Durant l’automne 1938, le gouvernement espagnol retire du champ de bataille toutes les brigades internationales. Il espère, naïvement, que Franco fera de même avec les Allemands et les Italiens. Le 29 octobre 1938 à Barcelone, Dolorès Ibarruri, la Passionara du parti communiste, adresse aux Brigades le dernier adieu de l’Espagne: «Vous êtes l’histoire! Vous êtes la légende!»
À partir de l’hiver 1938, les survivants du bataillon MacPap quittent l’Espagne; 272 arrivent à Halifax le 6 février. Un petit groupe de journalistes et de sympathisants les attend. Barcelone est déjà tombée aux mains de Franco. Seule Madrid résiste encore. Les Mac-Pap ne font qu’un bref arrêt à Montréal avant de poursuivre vers Toronto. À la gare Union, 10 000 personnes les accueillent comme des héros.

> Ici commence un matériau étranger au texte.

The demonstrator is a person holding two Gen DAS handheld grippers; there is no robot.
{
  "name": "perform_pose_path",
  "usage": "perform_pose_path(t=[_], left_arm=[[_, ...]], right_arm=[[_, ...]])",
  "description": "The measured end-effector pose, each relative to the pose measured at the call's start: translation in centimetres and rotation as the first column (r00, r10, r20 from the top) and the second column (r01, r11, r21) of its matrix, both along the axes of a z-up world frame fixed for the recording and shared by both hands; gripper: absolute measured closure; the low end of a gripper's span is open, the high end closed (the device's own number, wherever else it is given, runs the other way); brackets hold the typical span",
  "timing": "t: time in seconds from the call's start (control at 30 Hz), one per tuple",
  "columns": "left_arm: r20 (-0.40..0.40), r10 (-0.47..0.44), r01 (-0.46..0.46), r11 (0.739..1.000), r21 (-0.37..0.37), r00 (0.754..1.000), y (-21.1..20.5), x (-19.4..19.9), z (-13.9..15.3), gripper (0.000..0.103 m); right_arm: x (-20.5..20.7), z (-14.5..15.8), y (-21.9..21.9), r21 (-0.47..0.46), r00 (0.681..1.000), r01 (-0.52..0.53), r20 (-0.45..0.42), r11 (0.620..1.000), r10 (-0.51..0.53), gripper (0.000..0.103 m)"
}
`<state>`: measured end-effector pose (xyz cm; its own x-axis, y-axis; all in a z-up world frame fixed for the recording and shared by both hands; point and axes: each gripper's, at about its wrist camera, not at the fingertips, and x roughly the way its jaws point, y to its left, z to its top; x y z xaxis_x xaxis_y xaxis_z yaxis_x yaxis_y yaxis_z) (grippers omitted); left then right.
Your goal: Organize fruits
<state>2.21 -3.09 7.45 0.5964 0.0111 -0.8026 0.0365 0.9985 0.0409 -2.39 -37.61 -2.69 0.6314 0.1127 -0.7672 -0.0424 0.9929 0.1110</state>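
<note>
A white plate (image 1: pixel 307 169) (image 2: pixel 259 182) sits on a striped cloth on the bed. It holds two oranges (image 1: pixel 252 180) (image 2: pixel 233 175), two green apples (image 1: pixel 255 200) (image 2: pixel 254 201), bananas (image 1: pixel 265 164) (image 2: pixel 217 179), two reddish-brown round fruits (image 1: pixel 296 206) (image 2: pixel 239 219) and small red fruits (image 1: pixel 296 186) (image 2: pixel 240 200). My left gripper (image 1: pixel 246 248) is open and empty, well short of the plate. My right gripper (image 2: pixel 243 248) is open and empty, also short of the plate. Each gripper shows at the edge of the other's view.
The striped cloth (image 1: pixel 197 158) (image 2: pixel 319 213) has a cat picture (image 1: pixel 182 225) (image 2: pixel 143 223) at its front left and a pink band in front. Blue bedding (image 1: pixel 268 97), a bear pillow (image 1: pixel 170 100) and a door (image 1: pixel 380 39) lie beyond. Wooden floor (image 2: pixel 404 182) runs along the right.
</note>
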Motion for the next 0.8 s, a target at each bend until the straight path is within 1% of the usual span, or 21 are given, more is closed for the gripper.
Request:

Sur les quelque 1 200 Canadiens qui se sont battus en Espagne, seulement la moitié, plusieurs grièvement blessés, reverront leur pays. Ils se tairont longtemps. Leur engagement aux côtés des brigades internationales, leur histoire et leur courage resteront inconnus, particulièrement au Québec.
Le 28 mars 1939, Franco prend Madrid. L’Espagne rejoint les rangs des pays fascistes.